Tencent Cloud’s analysis frames this as complementary rather than competitive: “Use OpenClaw when coding in your IDE, and Hermes Agent for everything else.” The comparison table in Nous Research’s own documentation positions OpenClaw as excelling at “deep VS Code integration” while Hermes excels at “long-term collaboration” and meeting users “wherever you are.”

That framing serves Hermes more than OpenClaw. If Hermes is “everything else” and OpenClaw is IDE work, the addressable use case for Hermes is vastly larger.

The Release Velocity Gap

Hermes has shipped at a pace that few open-source projects sustain.
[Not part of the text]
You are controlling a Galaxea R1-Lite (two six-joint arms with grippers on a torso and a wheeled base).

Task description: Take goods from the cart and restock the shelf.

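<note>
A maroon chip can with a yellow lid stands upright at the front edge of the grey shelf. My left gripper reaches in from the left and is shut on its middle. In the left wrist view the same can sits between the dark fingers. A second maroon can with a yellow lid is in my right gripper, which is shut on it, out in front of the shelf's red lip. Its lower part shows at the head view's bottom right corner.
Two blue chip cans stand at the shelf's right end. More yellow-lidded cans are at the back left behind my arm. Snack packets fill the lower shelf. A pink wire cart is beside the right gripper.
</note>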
Since its February 2026 launch, it has released v0.9.0 “Everywhere” (Android/Termux, iMessage, WeChat, 16 platforms), v0.11.0 “Interface” (React/Ink TUI rewrite, AWS Bedrock, NVIDIA NIM, 17th platform, 1,556 commits), and v0.13.0 “Tenacity” (Kanban multi-agent board, zombie detection, hallucination recovery, 20th platform, 864 commits), according to MarkTechPost.

OpenClaw, meanwhile, transitioned to an independent open-source foundation after founder Peter Steinberger joined OpenAI in February 2026. OpenAI sponsors the foundation, and the project announced LTS (long-term support) in May 2026. The shift to LTS signals stability and enterprise readiness, but it also signals a slower iteration cycle compared to Hermes’s biweekly major releases.

The GitHub stars tell a different story than the usage data. OpenClaw holds 370,000+ stars to Hermes’s 114,000+. But on daily inference volume, Hermes leads. Stars measure historical accumulation and awareness. Tokens measure current usage. The gap between those metrics suggests that OpenClaw’s install base is larger but less active on a per-user basis.

The Market Fracture

The open-source agent market is splitting along a fault line that mirrors a decades-old tension in software architecture: control versus autonomy, explicit configuration versus learned behavior, marketplace breadth versus individual depth.

OpenClaw bet on being the routing layer for everything. Hermes bet on being the system that gets better the longer you use it. Both bets are working, but for different populations of users and different categories of problems. The question for teams evaluating agent infrastructure in 2026 is not which one is better. It is which problem they are actually solving: coordination across surfaces, or compounding execution quality over time.

The learning loop is now the dividing line.